I am now finished with my fourth day of the challenge. I have already accomplished something I have never accomplished before (40 miles in 4 days). I am not injured. I have the time in my schedule blocked out. I can do this. I am tired. Very tired. The energy is drained from my body. My muscles want nothing more than to take the three-day recovery they deserve before the next onslaught. My mind is sluggish. My will is weak. I find myself asking,
Why?
Recently I was asked what The Order of Runfastus stands for. My answer was to state the truths we hold:
What can we find in these truths to keep us going in times of weakness? What lines of reasoning can we construct to justify our pain? I tell you the truth, these kinds of questions are nonsensical. They reflect a fatal flaw the patterns of the thinking of this age.

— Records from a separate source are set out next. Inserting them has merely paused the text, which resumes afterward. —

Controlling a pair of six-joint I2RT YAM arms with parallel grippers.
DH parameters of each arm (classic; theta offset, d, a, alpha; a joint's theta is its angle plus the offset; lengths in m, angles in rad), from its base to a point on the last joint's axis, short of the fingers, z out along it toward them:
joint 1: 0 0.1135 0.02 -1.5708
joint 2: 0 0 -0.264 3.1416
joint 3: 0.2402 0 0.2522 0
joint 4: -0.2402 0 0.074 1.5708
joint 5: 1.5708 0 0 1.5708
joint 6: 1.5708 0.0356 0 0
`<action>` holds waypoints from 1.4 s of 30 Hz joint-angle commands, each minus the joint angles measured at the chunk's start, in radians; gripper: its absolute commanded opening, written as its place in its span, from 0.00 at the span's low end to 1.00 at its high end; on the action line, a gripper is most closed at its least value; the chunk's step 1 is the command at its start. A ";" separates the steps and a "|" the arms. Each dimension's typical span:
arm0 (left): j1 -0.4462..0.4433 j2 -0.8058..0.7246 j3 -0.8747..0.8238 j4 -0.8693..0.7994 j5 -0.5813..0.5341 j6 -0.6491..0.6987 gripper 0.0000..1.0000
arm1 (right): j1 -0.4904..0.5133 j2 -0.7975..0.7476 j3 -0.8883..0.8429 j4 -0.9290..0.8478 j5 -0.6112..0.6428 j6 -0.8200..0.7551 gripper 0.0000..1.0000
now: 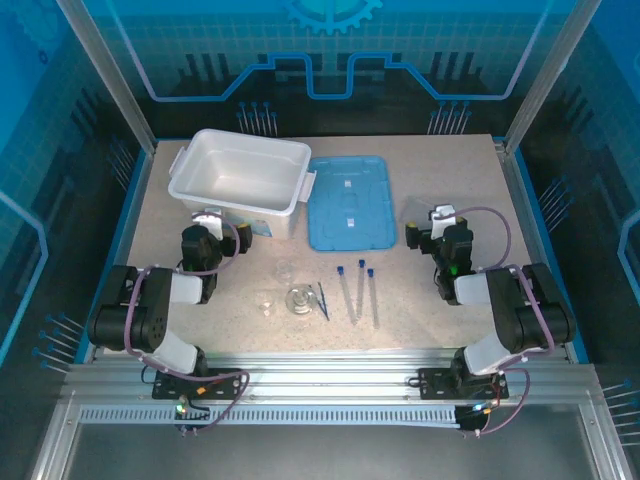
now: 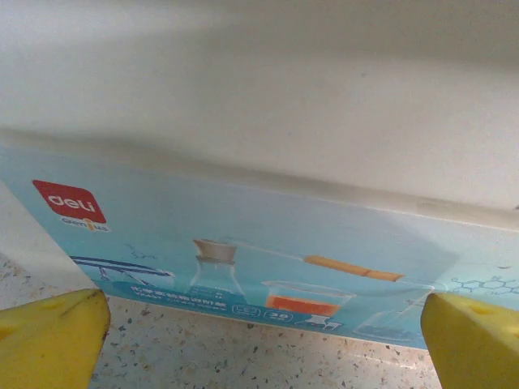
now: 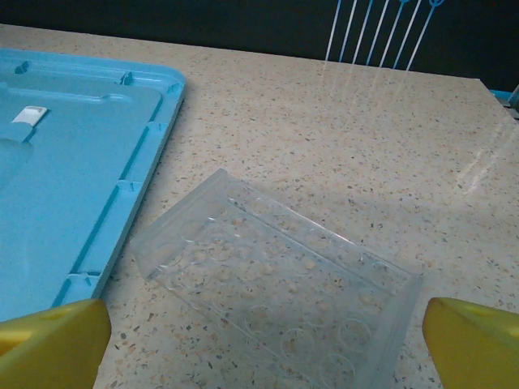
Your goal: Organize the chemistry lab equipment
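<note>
You have a white plastic bin (image 1: 240, 168) standing at the back left of the speckled table (image 1: 470, 190). Its light-blue lid (image 1: 347, 203) lies flat just beside it, on the right. Right of the lid you see a clear plastic tray (image 1: 418, 208) with rows of round wells, lying near the lid's edge. Along the foot of the bin's near wall runs a light-blue printed panel (image 2: 268, 251) with a red deli logo (image 2: 69, 201) and pictures of glassware, reaching down to the tabletop.
</note>
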 commanded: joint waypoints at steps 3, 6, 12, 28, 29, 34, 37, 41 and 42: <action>0.000 0.007 0.016 0.033 0.001 0.000 0.99 | -0.029 0.003 0.024 -0.017 -0.120 -0.010 1.00; -0.012 0.007 0.018 0.030 -0.024 0.011 0.99 | -0.050 0.001 0.028 -0.026 -0.174 -0.003 1.00; 0.009 0.005 0.017 0.034 0.016 -0.006 0.99 | -0.075 0.001 0.018 -0.010 -0.214 0.014 1.00; 0.049 0.006 -0.006 0.076 0.090 -0.030 0.99 | -0.048 0.002 0.028 -0.027 -0.166 -0.006 1.00; 0.049 0.005 -0.008 0.079 0.091 -0.030 0.99 | -0.046 0.001 0.027 -0.024 -0.161 -0.007 1.00; 0.049 -0.032 -0.022 0.069 0.086 -0.030 0.99 | -0.033 -0.043 0.020 -0.041 -0.060 0.012 1.00; 0.049 -0.101 -0.009 -0.013 0.082 -0.032 0.99 | -0.007 -0.105 0.024 -0.096 0.042 0.013 1.00; 0.039 -0.221 0.060 -0.288 0.038 -0.068 0.99 | 0.039 -0.203 0.058 -0.227 0.212 0.017 1.00; 0.028 -0.244 0.068 -0.335 0.026 -0.071 0.99 | 0.043 -0.229 0.075 -0.281 0.243 0.029 1.00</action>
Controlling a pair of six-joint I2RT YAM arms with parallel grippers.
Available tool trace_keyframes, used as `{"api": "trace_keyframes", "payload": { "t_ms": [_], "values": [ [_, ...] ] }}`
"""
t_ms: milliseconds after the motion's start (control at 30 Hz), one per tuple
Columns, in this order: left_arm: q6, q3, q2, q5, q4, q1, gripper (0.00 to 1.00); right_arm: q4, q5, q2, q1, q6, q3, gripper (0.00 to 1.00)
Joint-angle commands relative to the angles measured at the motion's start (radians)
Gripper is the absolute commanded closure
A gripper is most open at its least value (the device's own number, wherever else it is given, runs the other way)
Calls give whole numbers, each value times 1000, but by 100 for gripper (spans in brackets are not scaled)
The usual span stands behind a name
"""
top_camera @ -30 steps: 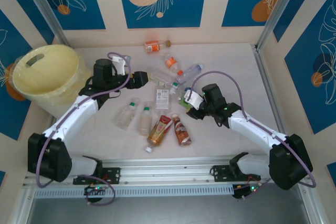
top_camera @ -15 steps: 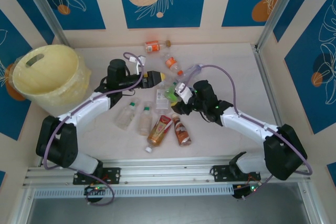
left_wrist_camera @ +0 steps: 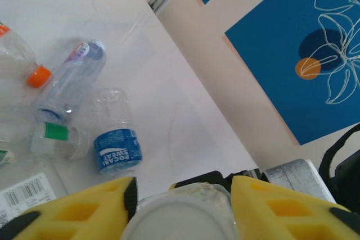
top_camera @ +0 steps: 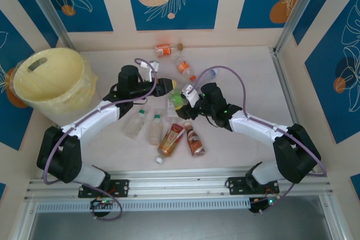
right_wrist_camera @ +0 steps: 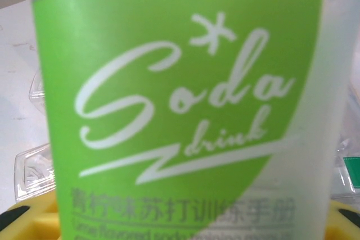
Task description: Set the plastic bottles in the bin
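**Bottles (top_camera: 172, 139): both arms at the pile**

Bottles lie mid-table; bin (top_camera: 56, 80) stands far left. We see both arms stretched inward, tips nearly meeting. Left gripper (top_camera: 164, 87) pinches a clear bottle (left_wrist_camera: 177, 217), cut off at frame edge. Right gripper (top_camera: 180, 103) flanks a soda bottle (right_wrist_camera: 180, 111), label "Soda drink"; we can't tell if it's clamped. Pocari bottle (left_wrist_camera: 117, 150) beyond reads "POCARI SWEAT".
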Motion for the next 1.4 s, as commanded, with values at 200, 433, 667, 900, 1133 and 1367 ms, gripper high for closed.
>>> {"api": "trace_keyframes", "payload": {
  "t_ms": [200, 433, 667, 900, 1133, 1367],
  "values": [
    [16, 10, -9, -18, -7, -15, 81, 28, -78, 22, 14, 39, 39, 46],
    [19, 11, -17, -78, -22, -14, 100, -1, -77, 13, 18, 35, 49, 31],
    [38, 8, -52, -160, -34, -12, 100, -23, -52, -112, -15, 20, -10, 4],
    [44, 11, -57, -185, -49, -10, 100, -20, -42, -260, -72, 5, -84, 2],
    [68, 26, -88, -201, -62, -4, 100, 47, 204, -355, -167, 260, -134, 1],
    [142, 66, -181, -356, -168, 6, 100, -23, 425, -319, -207, 449, -121, 1]
  ]
}}
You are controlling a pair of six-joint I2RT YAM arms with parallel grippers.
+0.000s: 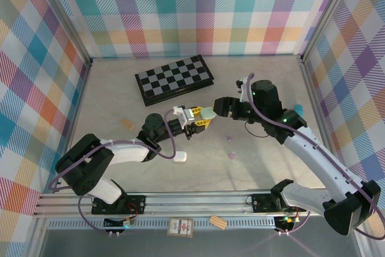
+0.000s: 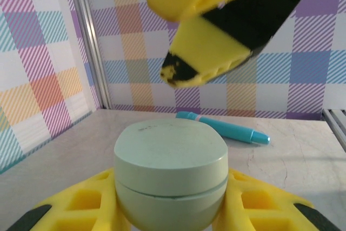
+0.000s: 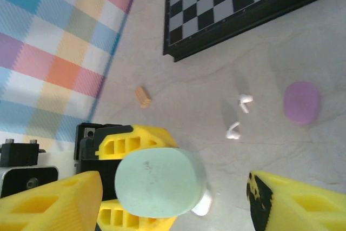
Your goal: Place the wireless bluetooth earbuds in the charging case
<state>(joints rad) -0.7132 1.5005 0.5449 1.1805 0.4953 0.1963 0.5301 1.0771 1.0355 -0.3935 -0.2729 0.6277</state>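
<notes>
Marble tabletop [image 1: 258, 88]: left pincer [image 1: 200, 120] clamps mint case [image 2: 170, 160], base hidden; right pincer [image 1: 221, 108] spread wide.

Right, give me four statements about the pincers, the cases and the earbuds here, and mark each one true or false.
1. The left pincer is shut on the mint-green case. True.
2. The mint-green case stands open. False: its lid is closed.
3. The right pincer grips the teal pen. False: it is open, with a finger on either side of the mint-green case; the teal pen lies on the table.
4. Two white earbuds lie loose on the table near the purple case. True.
</notes>
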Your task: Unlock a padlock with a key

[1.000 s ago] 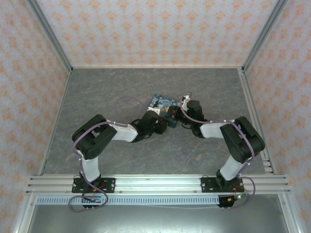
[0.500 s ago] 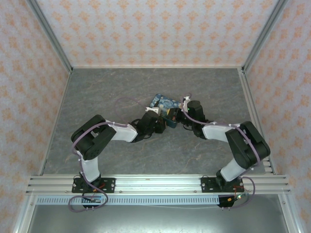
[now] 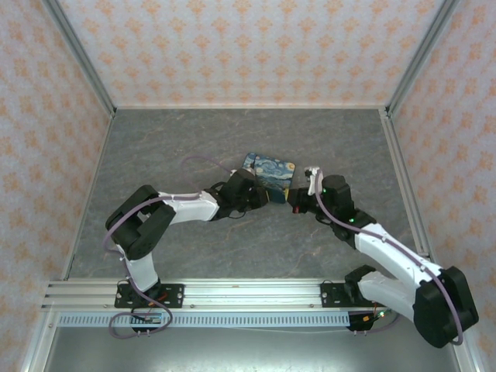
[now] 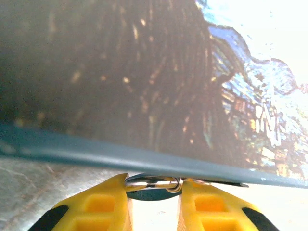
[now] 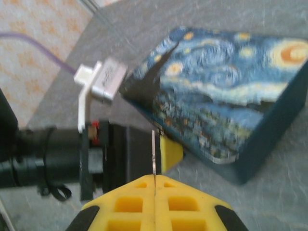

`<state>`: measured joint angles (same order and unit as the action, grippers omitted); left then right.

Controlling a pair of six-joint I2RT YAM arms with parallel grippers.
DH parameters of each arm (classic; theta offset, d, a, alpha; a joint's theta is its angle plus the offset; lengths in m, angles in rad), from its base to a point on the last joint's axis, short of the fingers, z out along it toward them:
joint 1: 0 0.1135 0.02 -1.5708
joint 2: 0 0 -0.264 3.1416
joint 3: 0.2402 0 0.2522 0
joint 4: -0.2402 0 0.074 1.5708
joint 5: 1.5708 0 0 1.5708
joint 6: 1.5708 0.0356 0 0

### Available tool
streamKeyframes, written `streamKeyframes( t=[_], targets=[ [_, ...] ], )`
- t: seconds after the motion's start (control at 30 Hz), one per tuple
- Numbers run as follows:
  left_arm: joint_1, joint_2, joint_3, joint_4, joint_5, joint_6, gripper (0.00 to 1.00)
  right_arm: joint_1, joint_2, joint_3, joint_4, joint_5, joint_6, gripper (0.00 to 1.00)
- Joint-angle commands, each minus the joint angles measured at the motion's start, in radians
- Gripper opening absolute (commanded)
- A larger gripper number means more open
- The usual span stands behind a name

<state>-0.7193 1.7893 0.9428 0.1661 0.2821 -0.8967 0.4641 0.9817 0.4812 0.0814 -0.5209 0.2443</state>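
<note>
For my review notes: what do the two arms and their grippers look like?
Both arms have black joint housings and white links, the left arm and right arm each trailed by a thin purple cable. The left gripper and right gripper have yellow fingers with recessed pockets and black patches.

The box point(image 5: 226, 96) carries a swirling starry-night print in blues and yellows. The worktop point(image 3: 178, 147) is mottled grey, the walls point(image 3: 248, 46) pale with orange motifs. Yellow jaws; silver key point(image 5: 153, 154); dark teal padlock point(image 4: 147, 195).
</note>
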Motion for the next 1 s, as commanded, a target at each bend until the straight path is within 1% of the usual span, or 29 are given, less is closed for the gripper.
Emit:
streamKeyframes(
  t=[0.0,0.13,0.37,0.53,0.63,0.87,0.97],
  targets=[
    [0.009,-0.029,0.054,-0.054,0.086,-0.108,0.1,0.005,-0.028,-0.041,-0.057,-0.06,-0.058,0.0],
    [0.017,-0.023,0.073,-0.046,0.145,-0.172,0.09,0.02,-0.007,-0.07,-0.027,-0.095,-0.069,0.0],
    [0.021,-0.047,0.079,-0.058,0.173,-0.218,0.08,0.021,0.045,-0.128,0.079,-0.111,-0.087,0.0],
    [0.022,-0.055,0.081,-0.052,0.201,-0.247,0.08,0.022,0.105,-0.131,0.143,-0.142,-0.113,0.0],
    [0.024,-0.067,0.082,-0.053,0.207,-0.255,0.08,0.022,0.146,-0.131,0.203,-0.16,-0.126,0.0],
    [0.032,-0.103,0.092,-0.095,0.213,-0.247,0.08,0.015,0.245,-0.106,0.273,-0.178,-0.145,0.0],
    [0.035,-0.113,0.094,-0.112,0.212,-0.24,0.07,0.003,0.254,-0.111,0.303,-0.185,-0.14,0.0]
  ],
)
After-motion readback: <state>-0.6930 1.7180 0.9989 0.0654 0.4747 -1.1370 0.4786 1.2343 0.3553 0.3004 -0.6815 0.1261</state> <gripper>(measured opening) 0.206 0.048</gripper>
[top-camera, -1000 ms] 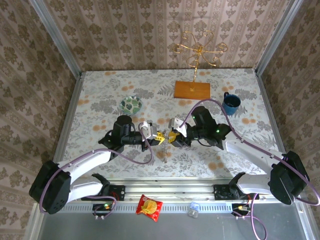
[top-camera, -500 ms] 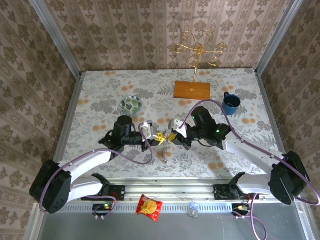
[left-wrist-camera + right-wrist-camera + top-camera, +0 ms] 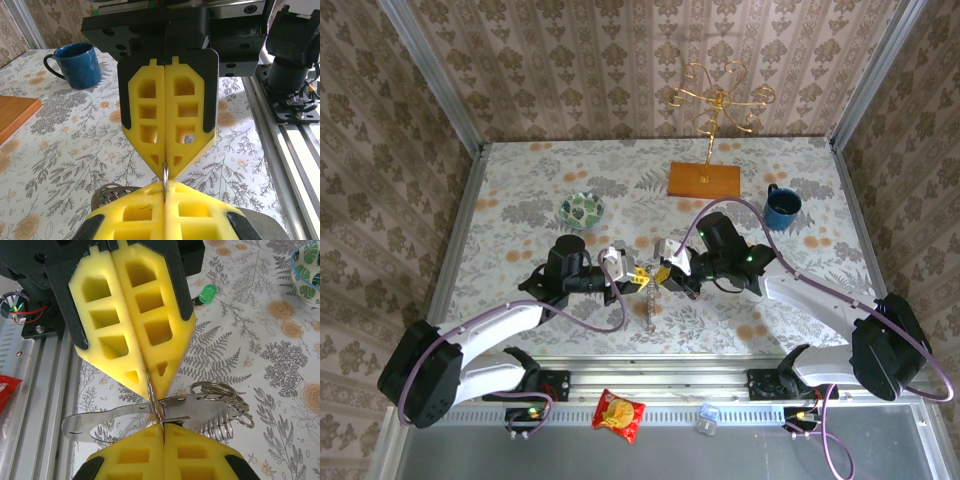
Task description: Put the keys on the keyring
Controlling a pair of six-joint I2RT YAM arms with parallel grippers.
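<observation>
Green-headed key [image 3: 206, 292] lies flat on the floral table [image 3: 520, 180], off beyond the left gripper [image 3: 640, 272]. That gripper's yellow fingers are pressed together on a thin wire ring [image 3: 164, 175], held up off the table. The silver keys [image 3: 200, 407] dangle from that ring in the middle. Right gripper [image 3: 661, 274] pinches the same ring, tip to tip with the left one.

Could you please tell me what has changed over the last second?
The right gripper edged left toward the left gripper and shut its fingers on the ring. The left gripper stayed shut on the same ring, the keys still hang below it, and the bowl and mug have not moved.
</observation>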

The reason that I will endure is because of the influence of Runfastus. I reject modern reasoning. I do not persevere for bragging rights on Strava, nor to achieve a personal milestone. I do not persevere so that I can race faster nor is this just part of my training program. I don’t persevere because I have a community of runners supporting me nor do I have a coach giving me the motivation I need.
I refuse to fill my head with the noise and distraction of reason. I need precisely the life of Runfastus to battle the forces of pain and exhaustion. That is the meaning of his living. It is enough. The life of Runfastus embodies everything I need to keep me going. Yet there is nothing that Runfastus embodies that can be directly described and analyzed.
I will let this endurance challenge be an exercise in deep meditation on Runafastus. The end will be to achieve a deeper state to capture the true spirit of running. Even this reasoning is a crutch that I shall shed when I reach the truth. Runfastus lives.